Egypte
La "ruée sur le gaz" des puissances occidentales plongées en pleine crise de l'énergie représente une fausse promesse de développement de l'Afrique, s'inquiètent des militants et experts à la COP27, qui voient l'avenir du côté des renouvelables.
L'invasion russe de l'Ukraine a déclenché une tempête sur les marchés de l'énergie et poussé les pays du Nord, particulièrement l'Europe, à s'assurer à tout prix des approvisionnements stratégiques pour leur économie.
Les Européens lorgnent donc vers les pays africains, qui entendent, pour certains, profiter de cette nouvelle course.
Le Sénégal ou la République démocratique du Congo (RDC) ont par exemple récemment découvert des ressources pétrolières et gazières nourrissant des espoirs de richesse. Le Mozambique tente de développer un projet géant de gaz naturel liquéfié (GNL), retardé pour des raisons de sécurité.
"L'Europe veut faire de l'Afrique sa station-service", déplore Mohamed Adow, directeur de Power Shift Africa, qui s'inquiète de ces perspectives, comme de nombreux militants africains à la COP sur le climat, qui se tient cette année sur ce continent, dans la ville égyptienne de Charm el-Cheikh.
"Mais nous n'avons pas besoin de suivre l'exemple des pays riches qui ont en réalité causé le changement climatique", plaide-t-il.
Pour l'ONG Climate Action Tracker, la course mondiale au gaz représente une "menace sérieuse" pour les objectifs de l'Accord de Paris, qui vise à limiter le réchauffement climatique bien en-deçà de 2°C et si possible à +1,5°C d'ici l'an 2100 par rapport à l'ère préindustrielle.
En Afrique, les projets font aussi peser des risques sur de précieux écosystèmes, par exemple dans le bassin du Congo.
Mais certains dirigeants africains n'entendent pas renoncer à une manne potentielle. "Nous sommes pour une transition verte juste et équitable en lieu et place de décisions qui portent préjudice à notre processus de développement", a lancé à la tribune de la COP27 Macky Sall, président du Sénégal, dont les réserves sont convoitées par une Allemagne qui peine à se sevrer du gaz russe.
"Nous avons 600 millions de personnes en Afrique qui n'ont pas du tout accès à l'électricité. Plus de 900 millions n'ont pas accès à des énergies modernes pour cuisiner ou se chauffer", rappelle Omar Farouk Ibrahim, secrétaire général de l'Organisation des producteurs de pétrole africains (APPO).
Une augmentation marginale des émissions de l'Afrique - qui n'a presque pas contribué au changement climatique - "ferait une différence fondamentale pour la vie ou la mort des gens en Afrique", plaide le Nigérian.
"L'histoire montre que l'extraction dans les pays africains ne s'est pas traduite en développement" ou "en accès à l'énergie pour les gens", rétorque Thuli Makama, de Oil Change International.
La soif occidentale causée par la guerre en Ukraine sera "de très court terme" et les pays africains qui auront investi dans de nouvelles capacités resteront avec "des actifs échoués, des frais de dépollution et toute la dévastation qui accompagne cette industrie", juge l'avocate et militante d'Eswatini.
Cette notion d'actifs "échoués" renvoie à des produits qui perdent toute valeur.
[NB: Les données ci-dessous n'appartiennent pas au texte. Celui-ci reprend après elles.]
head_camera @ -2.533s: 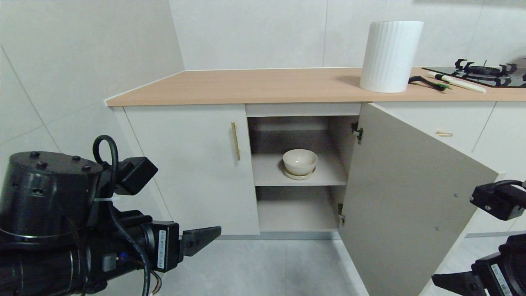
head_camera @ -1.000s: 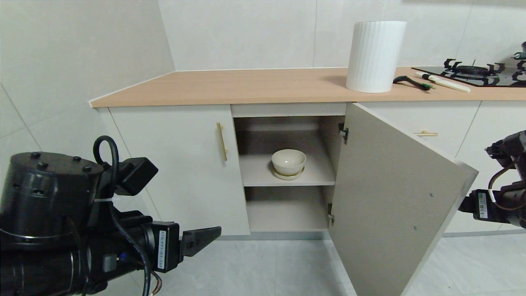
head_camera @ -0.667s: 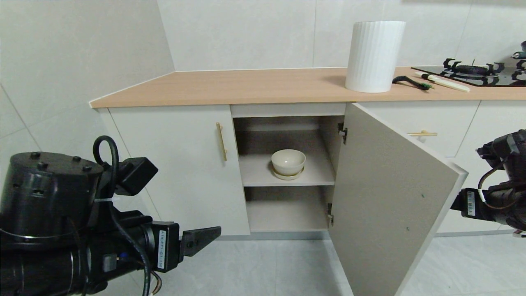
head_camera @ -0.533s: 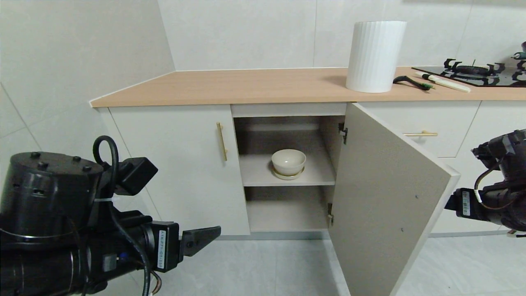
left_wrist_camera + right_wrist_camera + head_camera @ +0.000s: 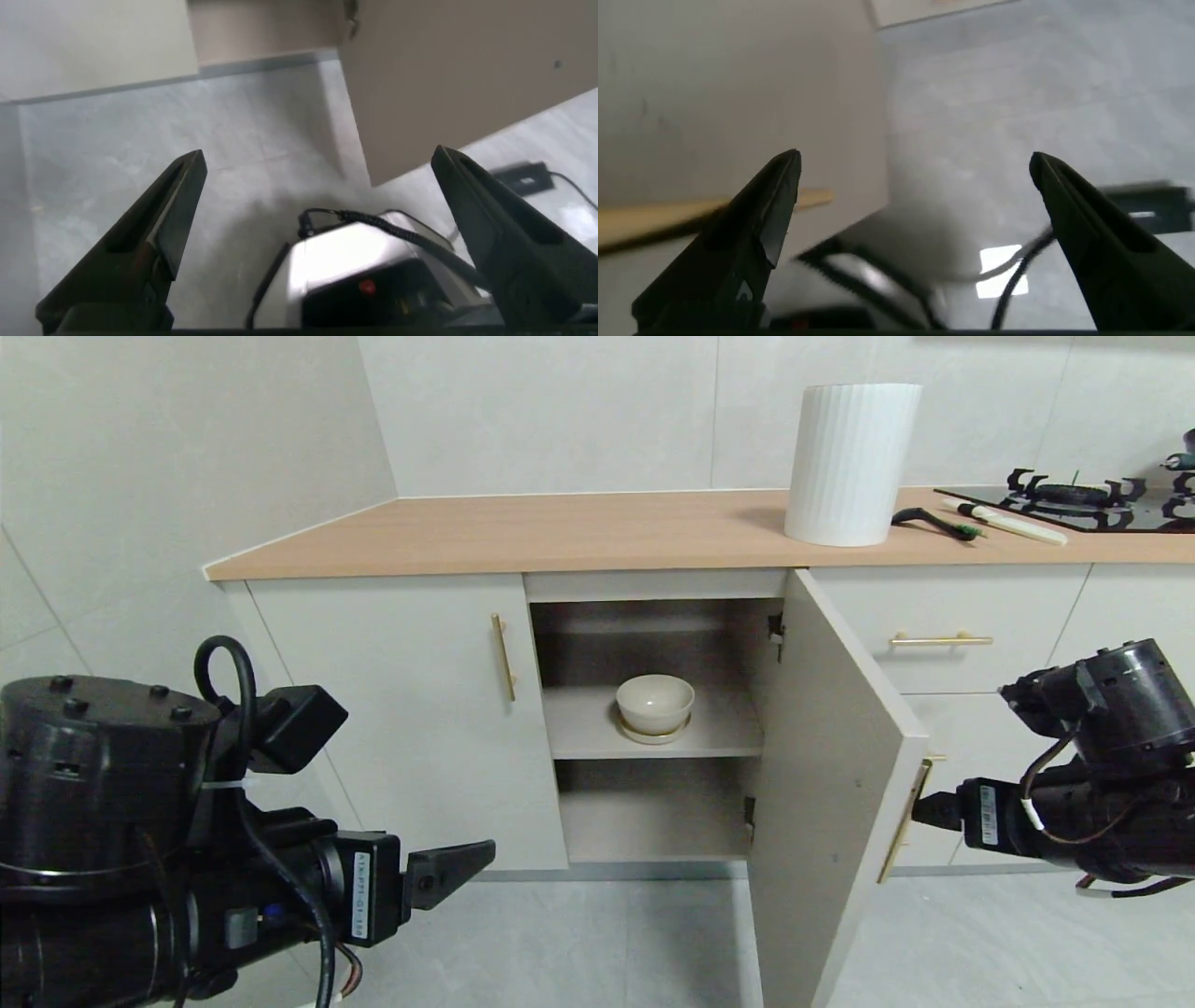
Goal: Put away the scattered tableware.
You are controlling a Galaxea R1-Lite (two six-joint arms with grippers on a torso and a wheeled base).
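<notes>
Left gripper (image 5: 318, 233), fingers (image 5: 173, 219) wide apart, clamped on nothing. Hangs low over the grey tiled floor (image 5: 607, 943) in front of the cabinet (image 5: 392, 709). Right gripper (image 5: 910, 224) likewise, with fingers (image 5: 771, 210) well apart and nothing held. Sits just beside the slim brass handle (image 5: 901, 821) on the outer face of the open door (image 5: 831, 756); cannot tell whether touching it.

Inside, on the upper shelf (image 5: 579, 733): a small round bowl (image 5: 655, 703), cream and glossy, upright. Rests on a shallow saucer (image 5: 653, 737) of the same pale tone.

Matt pale-grey panels on cabinet and door, with straight brass bar pulls. Above, a wood-look worktop (image 5: 523, 532). Carries, well to the right of the bowl's compartment, a tall white ribbed cylinder (image 5: 851, 462). Just beside that, a black-handled tool (image 5: 934, 521) and a long white utensil (image 5: 1008, 523). Farther right, a black glass hob (image 5: 1074, 504) with iron pan rests.

Against half a second ago: door swung farther toward shut, its handle now in sight. Right arm come in leftward with it. Drawer pull (image 5: 940, 639) behind now fully uncovered. Left gripper a touch lower. Bowl and saucer unmoved.
</notes>
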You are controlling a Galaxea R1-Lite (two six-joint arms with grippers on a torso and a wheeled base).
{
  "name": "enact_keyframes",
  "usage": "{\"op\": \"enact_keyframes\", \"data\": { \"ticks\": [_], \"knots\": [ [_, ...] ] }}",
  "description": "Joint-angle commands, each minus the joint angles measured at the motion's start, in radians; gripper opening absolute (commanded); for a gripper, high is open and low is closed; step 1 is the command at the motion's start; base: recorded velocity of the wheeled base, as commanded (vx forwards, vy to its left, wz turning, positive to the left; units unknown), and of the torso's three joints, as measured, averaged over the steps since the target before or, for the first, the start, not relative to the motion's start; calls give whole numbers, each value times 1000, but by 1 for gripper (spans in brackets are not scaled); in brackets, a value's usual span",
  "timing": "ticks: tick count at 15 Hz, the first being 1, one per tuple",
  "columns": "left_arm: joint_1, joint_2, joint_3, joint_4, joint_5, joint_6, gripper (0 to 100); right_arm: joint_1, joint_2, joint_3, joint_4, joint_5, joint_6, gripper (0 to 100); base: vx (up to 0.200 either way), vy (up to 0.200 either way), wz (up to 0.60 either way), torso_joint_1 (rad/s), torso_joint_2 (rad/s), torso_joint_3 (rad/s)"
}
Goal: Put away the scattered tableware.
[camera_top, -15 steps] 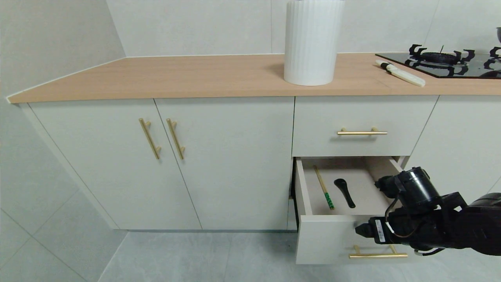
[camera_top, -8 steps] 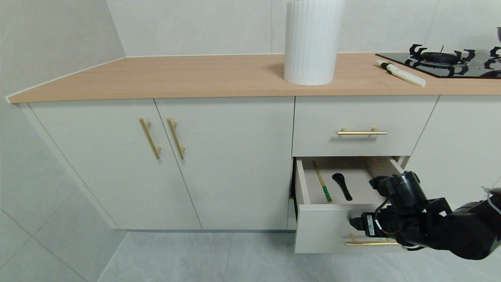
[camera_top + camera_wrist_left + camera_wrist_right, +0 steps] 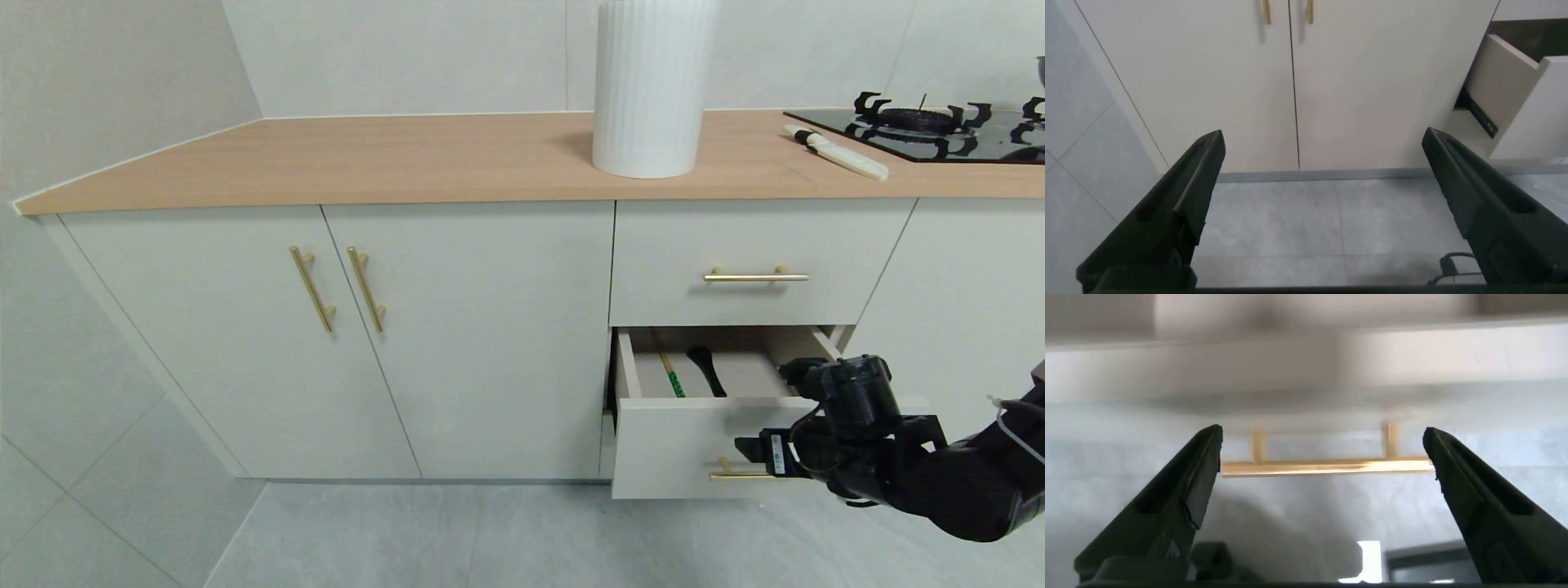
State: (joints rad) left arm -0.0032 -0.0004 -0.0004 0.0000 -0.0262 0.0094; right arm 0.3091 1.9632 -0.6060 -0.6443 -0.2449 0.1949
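- Right gripper (image 3: 747, 454) (image 3: 1323, 439): fingers spread wide, holding nothing, low down at the front of the lower drawer (image 3: 678, 445).
- Gold handle (image 3: 735, 474) (image 3: 1327, 465) of that drawer just in front of the open fingers; cannot tell whether touching.
- Left gripper (image 3: 1323, 139): fingers wide apart too, nothing between them, above the grey floor (image 3: 1315, 220) in front of the cupboard doors (image 3: 1290, 73).
- Lower drawer sticking out part of the way.
- Chopsticks (image 3: 671, 377) inside, near the drawer's left edge, with a green band on them.
- Black spoon (image 3: 705, 371) just beside them, closer to the middle of the drawer.
- Near ends of both hidden behind the drawer's front wall.
- Upper drawer (image 3: 751, 245) closed.
- Up on the wooden counter (image 3: 367, 159): tall white ribbed pot (image 3: 649, 90) near the back edge.
- White knife (image 3: 837, 153) lying near the counter's right end, beside the black stove (image 3: 922, 126).
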Motion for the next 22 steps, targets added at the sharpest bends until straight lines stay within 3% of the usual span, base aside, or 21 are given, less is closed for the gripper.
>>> {"op": "enact_keyframes", "data": {
  "ticks": [1,6,13,22],
  "knots": [
    [0,0,0,0,0,0,100,-1,10,-20,0,3,-38,100,0,0,0,0,0,0],
    [0,0,0,0,0,0,100,-1,89,-84,-101,19,-49,100,0,0,0,0,0,0],
    [0,0,0,0,0,0,100,-24,315,-84,-537,12,-51,100,0,0,0,0,0,0],
    [0,0,0,0,0,0,100,-62,464,-204,-721,3,-49,100,0,0,0,0,0,0]
  ]
}}
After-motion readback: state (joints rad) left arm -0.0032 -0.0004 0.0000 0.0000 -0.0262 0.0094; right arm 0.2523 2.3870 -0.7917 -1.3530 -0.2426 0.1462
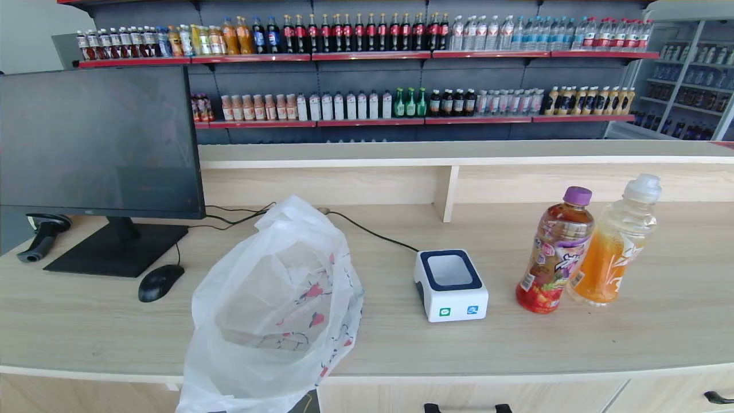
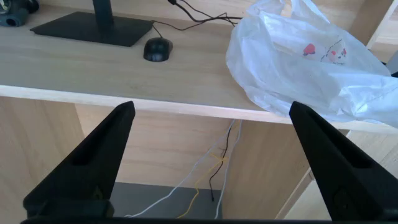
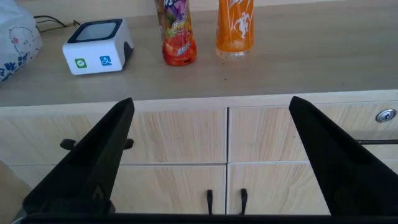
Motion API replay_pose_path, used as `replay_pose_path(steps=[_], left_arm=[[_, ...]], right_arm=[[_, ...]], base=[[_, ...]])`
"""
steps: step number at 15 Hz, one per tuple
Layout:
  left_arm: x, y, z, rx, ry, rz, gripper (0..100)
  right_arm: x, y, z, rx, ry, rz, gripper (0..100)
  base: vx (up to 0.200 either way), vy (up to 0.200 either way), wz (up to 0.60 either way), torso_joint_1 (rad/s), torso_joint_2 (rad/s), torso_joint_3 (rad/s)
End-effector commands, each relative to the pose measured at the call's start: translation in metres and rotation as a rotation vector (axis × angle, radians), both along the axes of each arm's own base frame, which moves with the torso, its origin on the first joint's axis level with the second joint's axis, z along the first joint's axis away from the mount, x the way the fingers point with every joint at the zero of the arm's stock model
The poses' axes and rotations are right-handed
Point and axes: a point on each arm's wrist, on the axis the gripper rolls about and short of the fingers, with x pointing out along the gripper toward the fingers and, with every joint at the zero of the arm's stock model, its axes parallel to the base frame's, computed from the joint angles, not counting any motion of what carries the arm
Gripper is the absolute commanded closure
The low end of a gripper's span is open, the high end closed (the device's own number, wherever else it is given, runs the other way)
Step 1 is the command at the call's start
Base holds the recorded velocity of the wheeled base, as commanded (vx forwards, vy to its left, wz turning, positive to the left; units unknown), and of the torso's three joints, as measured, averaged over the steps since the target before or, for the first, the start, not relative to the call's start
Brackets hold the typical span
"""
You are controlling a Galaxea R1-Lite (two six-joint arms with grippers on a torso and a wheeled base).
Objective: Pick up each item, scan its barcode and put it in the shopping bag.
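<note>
Count: 2 bottles, 1 barcode scanner, 1 shopping bag.

Red drink bottle (image 1: pixel 555 252) has a purple cap, orange drink bottle (image 1: pixel 616 241) a white cap. Both are upright and capped toward the worktop's (image 1: pixel 516 344) right end, side by side with a small gap. Red is nearly full; orange has liquid in the lower part only.

Barcode scanner (image 1: pixel 451 285) sits mid-worktop, window up, between the bag and the bottles.

Shopping bag (image 1: pixel 275 310) is left of centre at the front edge, slumped and hanging over it. Can't tell the contents through the film.

Left gripper (image 2: pixel 211 109) is spread wide and holds nothing, below the front edge under the bag. Right gripper (image 3: pixel 211 102) is also spread wide and holds nothing, low in front of the cabinet doors.

Left end: 1 monitor (image 1: pixel 100 140), 1 mouse (image 1: pixel 159 282), 1 handheld scanner (image 1: pixel 43 235).
</note>
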Motion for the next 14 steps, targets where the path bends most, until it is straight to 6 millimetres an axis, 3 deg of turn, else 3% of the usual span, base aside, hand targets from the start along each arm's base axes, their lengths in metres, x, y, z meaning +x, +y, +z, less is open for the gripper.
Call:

Certains économistes estiment ainsi que les hydrocarbures vont être rapidement marginalisées par des énergies propres, conduisant à leur dévaluation.
Un danger pointé par un rapport de Carbon Tracker publié lundi. Les cours des fossiles vont finir par baisser et les investissements occidentaux s'évaporer, écrivent les auteurs, enjoignant plutôt aux pays africains de parier sur le solaire.
"Pour nous aider à nous attaquer au défi de notre pauvreté énergétique, nous devons exploiter le potentiel incroyable dans les énergies renouvelables qui existe en Afrique", propose ainsi Mohamed Adow.
Le continent pourrait ainsi suivre un chemin de développement différent de celui de l'Occident et "sauter" l'étape des fossiles, comme il est passé directement à la téléphonie mobile. L'Afrique peut devenir "un leader vert", estime l'expert et activiste kényan.
La marge de progression est immense : l'Afrique n'a en effet capté que 0,6% des investissements pour les renouvelables dans le monde l'an dernier, selon une étude de BloombergNEF (BNEF), mais elle possède un potentiel énorme, notamment pour le solaire.
Selon Carbon Tracker, le continent pourrait bondir de 14 gigawatts de capacités solaires à plus de 400 GW d'ici à 2050, avec des coûts qui vont continuer de chuter.